What to produce: Range to reproduce from the entries below: the line with "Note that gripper", the line with "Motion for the", and every line in between. Give them exactly and give nothing else.

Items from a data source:
^^^^^^^^

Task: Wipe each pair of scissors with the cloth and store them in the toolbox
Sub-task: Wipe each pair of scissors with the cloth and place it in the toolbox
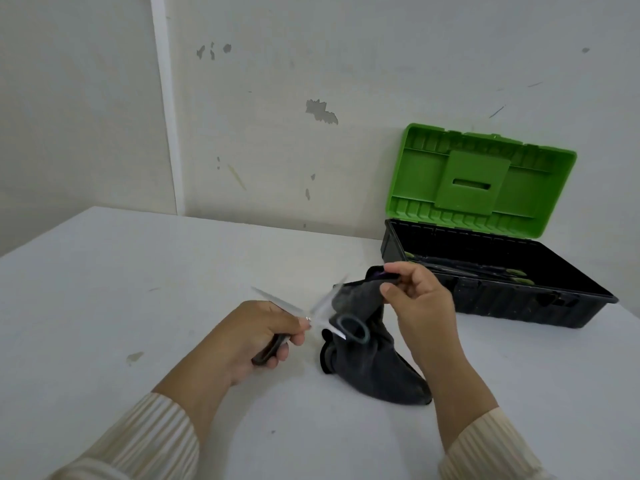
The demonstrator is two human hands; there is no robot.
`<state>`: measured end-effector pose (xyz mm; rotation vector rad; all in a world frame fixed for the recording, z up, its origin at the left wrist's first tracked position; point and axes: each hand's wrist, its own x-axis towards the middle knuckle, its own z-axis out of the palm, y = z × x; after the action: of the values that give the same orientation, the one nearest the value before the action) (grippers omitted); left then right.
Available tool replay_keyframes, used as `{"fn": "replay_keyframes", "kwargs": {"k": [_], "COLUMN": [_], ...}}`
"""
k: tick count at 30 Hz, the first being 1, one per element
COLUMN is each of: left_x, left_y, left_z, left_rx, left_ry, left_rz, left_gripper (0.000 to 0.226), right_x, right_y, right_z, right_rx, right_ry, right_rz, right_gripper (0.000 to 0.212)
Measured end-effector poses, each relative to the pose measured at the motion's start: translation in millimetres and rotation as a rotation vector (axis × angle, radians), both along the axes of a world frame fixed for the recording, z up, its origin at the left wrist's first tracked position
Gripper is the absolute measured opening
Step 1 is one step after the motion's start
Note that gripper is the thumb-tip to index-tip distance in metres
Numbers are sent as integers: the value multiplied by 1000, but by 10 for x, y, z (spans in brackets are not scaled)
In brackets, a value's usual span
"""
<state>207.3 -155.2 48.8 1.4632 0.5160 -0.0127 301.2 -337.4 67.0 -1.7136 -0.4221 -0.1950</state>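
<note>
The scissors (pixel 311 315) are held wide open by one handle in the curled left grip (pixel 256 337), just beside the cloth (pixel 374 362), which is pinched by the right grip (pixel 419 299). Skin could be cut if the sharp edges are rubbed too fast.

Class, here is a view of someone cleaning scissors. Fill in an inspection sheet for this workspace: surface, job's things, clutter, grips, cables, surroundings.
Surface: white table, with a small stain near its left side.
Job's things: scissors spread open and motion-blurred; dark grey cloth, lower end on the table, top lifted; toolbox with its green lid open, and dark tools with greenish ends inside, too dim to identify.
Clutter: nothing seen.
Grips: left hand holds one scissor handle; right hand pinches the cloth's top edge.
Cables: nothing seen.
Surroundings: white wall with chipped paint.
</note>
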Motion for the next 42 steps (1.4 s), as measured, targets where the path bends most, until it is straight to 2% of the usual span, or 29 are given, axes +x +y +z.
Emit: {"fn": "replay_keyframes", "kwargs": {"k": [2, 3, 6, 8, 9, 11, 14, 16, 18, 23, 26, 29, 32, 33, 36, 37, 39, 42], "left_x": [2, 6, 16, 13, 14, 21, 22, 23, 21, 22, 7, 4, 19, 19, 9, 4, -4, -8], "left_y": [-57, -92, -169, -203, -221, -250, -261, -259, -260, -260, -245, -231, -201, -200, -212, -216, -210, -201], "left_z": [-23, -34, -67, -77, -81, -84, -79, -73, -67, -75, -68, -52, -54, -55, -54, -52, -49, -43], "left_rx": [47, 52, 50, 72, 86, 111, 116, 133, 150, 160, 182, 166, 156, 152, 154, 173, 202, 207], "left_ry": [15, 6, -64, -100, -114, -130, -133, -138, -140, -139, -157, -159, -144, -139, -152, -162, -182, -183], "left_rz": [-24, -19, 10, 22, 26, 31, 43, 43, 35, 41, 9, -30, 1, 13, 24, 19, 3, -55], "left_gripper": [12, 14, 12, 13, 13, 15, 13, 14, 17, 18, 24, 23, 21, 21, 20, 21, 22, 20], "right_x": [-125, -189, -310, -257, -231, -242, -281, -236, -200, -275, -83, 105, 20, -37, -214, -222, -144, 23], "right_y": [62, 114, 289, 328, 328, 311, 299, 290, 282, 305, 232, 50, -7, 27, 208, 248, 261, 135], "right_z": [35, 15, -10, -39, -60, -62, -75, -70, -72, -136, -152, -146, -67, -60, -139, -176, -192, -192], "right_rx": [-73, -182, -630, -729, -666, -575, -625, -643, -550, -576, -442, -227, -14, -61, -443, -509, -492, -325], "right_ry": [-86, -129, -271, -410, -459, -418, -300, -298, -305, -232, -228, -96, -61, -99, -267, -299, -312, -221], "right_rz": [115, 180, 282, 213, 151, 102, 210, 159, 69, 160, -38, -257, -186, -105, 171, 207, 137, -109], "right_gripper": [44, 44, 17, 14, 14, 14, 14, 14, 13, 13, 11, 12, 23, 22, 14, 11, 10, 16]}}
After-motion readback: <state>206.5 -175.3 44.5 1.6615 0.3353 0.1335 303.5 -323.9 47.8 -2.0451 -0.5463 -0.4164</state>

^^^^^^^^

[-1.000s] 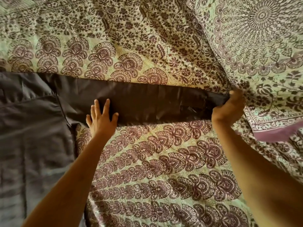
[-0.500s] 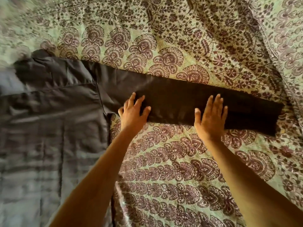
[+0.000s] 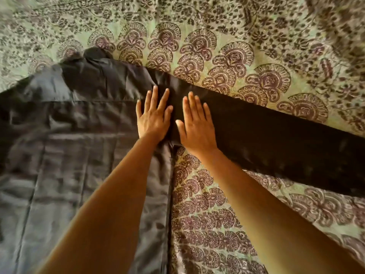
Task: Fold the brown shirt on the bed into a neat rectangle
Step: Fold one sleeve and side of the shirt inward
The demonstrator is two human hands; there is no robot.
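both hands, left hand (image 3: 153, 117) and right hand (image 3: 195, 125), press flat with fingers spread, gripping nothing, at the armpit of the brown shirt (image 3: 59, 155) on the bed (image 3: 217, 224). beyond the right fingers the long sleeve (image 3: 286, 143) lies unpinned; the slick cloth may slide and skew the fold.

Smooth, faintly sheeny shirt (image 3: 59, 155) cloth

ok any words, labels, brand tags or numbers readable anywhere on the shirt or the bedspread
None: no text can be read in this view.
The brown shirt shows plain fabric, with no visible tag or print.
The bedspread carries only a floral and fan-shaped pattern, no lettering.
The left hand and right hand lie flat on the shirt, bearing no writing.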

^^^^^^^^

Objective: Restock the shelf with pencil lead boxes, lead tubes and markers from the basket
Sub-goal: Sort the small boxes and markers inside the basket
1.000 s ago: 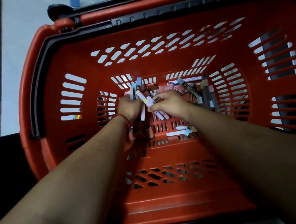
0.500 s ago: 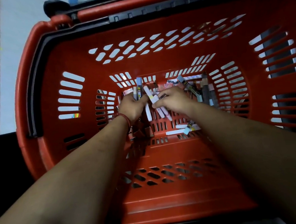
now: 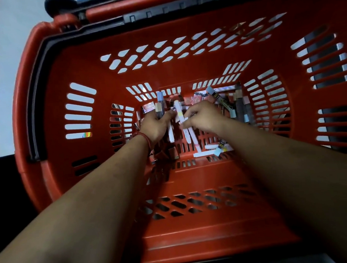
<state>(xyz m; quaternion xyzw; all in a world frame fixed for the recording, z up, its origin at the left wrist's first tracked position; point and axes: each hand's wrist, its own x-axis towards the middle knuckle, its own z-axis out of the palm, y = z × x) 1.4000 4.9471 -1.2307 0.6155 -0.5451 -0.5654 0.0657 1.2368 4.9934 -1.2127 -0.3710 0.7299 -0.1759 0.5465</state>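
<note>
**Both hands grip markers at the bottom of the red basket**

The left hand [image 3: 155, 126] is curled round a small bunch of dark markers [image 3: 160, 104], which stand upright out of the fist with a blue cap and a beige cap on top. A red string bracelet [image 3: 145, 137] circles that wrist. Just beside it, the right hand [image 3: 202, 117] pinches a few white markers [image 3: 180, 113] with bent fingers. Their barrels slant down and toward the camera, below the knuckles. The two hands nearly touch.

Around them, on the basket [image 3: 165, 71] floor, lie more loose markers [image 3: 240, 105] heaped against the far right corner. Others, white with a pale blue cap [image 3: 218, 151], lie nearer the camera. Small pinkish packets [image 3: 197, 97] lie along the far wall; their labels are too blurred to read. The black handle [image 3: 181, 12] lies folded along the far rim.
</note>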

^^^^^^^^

Problem solution:
Note that gripper is the thumb-tip to index-tip distance in metres
Numbers are sent as integers: the value multiplied by 1000, but by 10 for x, y, z (spans in brackets are not scaled)
In brackets, a value's usual span
"""
<state>207.3 -155.2 48.8 1.4632 0.5160 -0.0127 301.2 -337.4 67.0 -1.7136 -0.4221 -0.1950</state>
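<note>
The scissors (pixel 311 315) are held wide open by one handle in the curled left grip (pixel 256 337), just beside the cloth (pixel 374 362), which is pinched by the right grip (pixel 419 299). Skin could be cut if the sharp edges are rubbed too fast.

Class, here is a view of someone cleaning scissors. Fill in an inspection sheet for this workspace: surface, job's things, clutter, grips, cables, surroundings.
Surface: white table, with a small stain near its left side.
Job's things: scissors spread open and motion-blurred; dark grey cloth, lower end on the table, top lifted; toolbox with its green lid open, and dark tools with greenish ends inside, too dim to identify.
Clutter: nothing seen.
Grips: left hand holds one scissor handle; right hand pinches the cloth's top edge.
Cables: nothing seen.
Surroundings: white wall with chipped paint.
</note>
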Motion for the next 42 steps (1.4 s), as measured, targets where the path bends most, until it is straight to 2% of the usual span, or 29 are given, axes +x +y +z.

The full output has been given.